# MATERIALS PROVIDED:
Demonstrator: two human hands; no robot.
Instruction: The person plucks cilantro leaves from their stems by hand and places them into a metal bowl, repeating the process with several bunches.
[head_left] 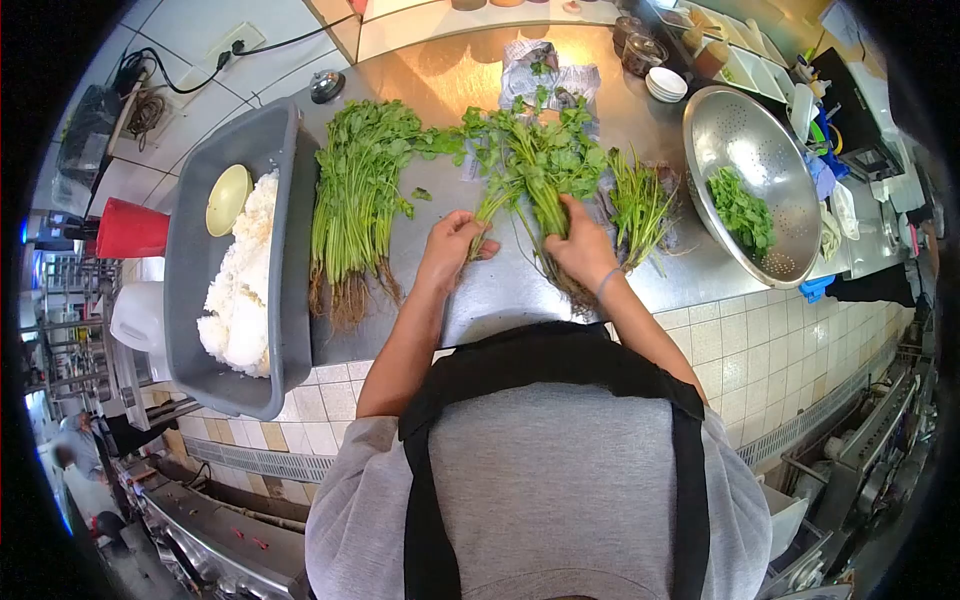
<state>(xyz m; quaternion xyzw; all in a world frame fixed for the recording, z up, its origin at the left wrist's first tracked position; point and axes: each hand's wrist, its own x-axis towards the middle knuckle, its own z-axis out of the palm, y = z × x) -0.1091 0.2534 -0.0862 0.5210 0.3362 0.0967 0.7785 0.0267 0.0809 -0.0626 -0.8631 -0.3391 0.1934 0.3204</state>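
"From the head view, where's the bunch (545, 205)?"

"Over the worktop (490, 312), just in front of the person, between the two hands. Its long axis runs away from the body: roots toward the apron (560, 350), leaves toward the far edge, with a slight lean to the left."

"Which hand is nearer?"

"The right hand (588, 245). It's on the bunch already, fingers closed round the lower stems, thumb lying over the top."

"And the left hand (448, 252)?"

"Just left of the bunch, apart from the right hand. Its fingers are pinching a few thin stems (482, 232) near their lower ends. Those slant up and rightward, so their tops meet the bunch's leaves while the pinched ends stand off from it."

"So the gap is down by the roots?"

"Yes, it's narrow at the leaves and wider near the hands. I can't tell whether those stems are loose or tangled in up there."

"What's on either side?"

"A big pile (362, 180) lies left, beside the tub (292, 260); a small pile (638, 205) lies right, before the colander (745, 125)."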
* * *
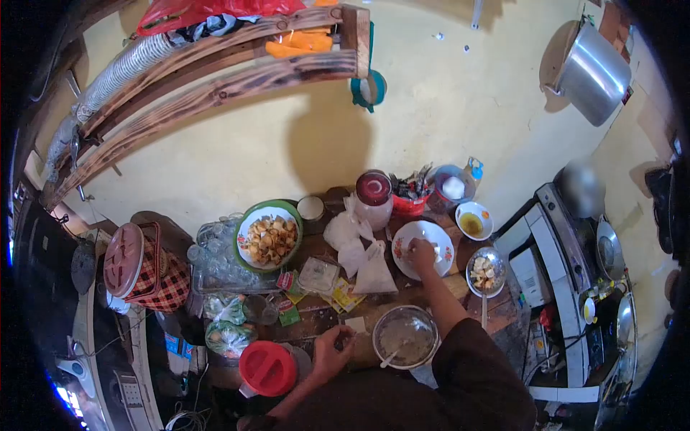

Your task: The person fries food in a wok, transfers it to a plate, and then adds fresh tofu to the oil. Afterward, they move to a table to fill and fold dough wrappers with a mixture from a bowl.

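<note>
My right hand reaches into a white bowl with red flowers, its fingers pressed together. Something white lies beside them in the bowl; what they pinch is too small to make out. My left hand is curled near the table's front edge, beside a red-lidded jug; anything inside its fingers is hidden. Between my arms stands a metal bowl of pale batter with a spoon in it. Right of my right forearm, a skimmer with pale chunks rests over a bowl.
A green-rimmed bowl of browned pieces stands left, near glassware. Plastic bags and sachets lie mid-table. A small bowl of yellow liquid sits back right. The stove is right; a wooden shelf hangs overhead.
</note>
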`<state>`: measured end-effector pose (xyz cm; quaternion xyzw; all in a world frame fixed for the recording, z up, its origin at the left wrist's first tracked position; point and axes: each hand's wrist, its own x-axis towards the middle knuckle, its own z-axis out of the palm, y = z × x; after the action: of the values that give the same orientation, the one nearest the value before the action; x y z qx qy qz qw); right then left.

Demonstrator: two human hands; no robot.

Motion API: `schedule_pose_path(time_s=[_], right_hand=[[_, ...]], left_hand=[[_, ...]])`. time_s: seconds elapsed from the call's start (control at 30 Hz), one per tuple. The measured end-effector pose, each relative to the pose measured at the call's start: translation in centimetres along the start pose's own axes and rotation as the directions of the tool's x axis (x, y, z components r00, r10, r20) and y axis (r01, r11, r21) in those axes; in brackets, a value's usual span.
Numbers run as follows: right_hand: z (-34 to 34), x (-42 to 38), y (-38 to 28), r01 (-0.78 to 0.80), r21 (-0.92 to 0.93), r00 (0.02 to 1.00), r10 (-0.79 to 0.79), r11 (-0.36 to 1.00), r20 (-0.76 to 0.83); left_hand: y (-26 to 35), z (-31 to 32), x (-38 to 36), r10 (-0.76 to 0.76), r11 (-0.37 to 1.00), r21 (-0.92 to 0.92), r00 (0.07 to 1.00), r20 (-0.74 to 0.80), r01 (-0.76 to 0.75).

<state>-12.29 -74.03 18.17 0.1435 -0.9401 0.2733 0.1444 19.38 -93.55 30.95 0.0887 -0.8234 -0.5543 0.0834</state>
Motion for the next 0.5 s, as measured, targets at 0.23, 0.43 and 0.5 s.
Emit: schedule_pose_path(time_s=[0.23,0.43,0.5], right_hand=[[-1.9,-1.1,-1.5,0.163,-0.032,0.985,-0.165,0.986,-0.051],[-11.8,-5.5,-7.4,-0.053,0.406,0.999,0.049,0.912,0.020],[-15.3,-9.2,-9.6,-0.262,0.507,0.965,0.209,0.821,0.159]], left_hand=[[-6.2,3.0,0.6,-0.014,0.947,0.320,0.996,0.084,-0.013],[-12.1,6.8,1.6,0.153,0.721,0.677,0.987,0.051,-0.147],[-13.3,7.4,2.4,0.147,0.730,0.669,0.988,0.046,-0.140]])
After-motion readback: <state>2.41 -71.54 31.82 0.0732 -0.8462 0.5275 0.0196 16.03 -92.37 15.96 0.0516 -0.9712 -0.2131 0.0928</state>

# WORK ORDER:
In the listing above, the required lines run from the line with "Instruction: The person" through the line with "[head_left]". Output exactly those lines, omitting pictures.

# YOUR RESPONSE:
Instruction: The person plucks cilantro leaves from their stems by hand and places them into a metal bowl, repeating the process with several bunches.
[head_left] 

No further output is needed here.